Alle an den Debatten und Verfahren Beteiligten sollten zur Sachlichkeit zurückkehren und die tatsächlichen Probleme mit demokratischen Prinzipien lösen. Wir hoffen, dass die gemeinschaftlich und mit Blick in die Zukunft gerichteten Beschlüsse zum Klimaschutz und zur Klimafolgenanpassung nicht permanent infrage gestellt werden, sondern als zwingende Notwendigkeit der Zukunftsfähigkeit unserer Stadt anerkannt werden.

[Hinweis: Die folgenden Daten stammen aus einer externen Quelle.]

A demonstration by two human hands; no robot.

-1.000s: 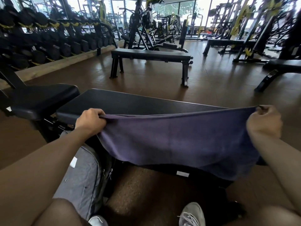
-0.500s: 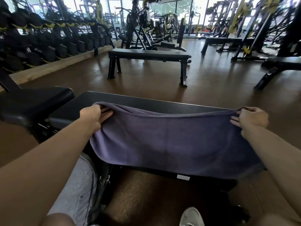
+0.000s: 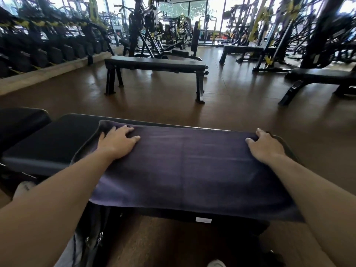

Gerade in einer Haushaltskrise kommt es darauf an, zielgerichtet, differenziert und innovativ zu handeln, statt pauschal zu kürzen oder populistische Verkürzungen zu bedienen. Demokratie heißt, innerhalb begrenzter Mittel kluge Prioritäten zu setzen, damit Leipzig handlungsfähig bleibt und nicht an Zukunftsthemen spart. Politisches Engagement ist nicht das Problem, sondern Teil der Lösung.”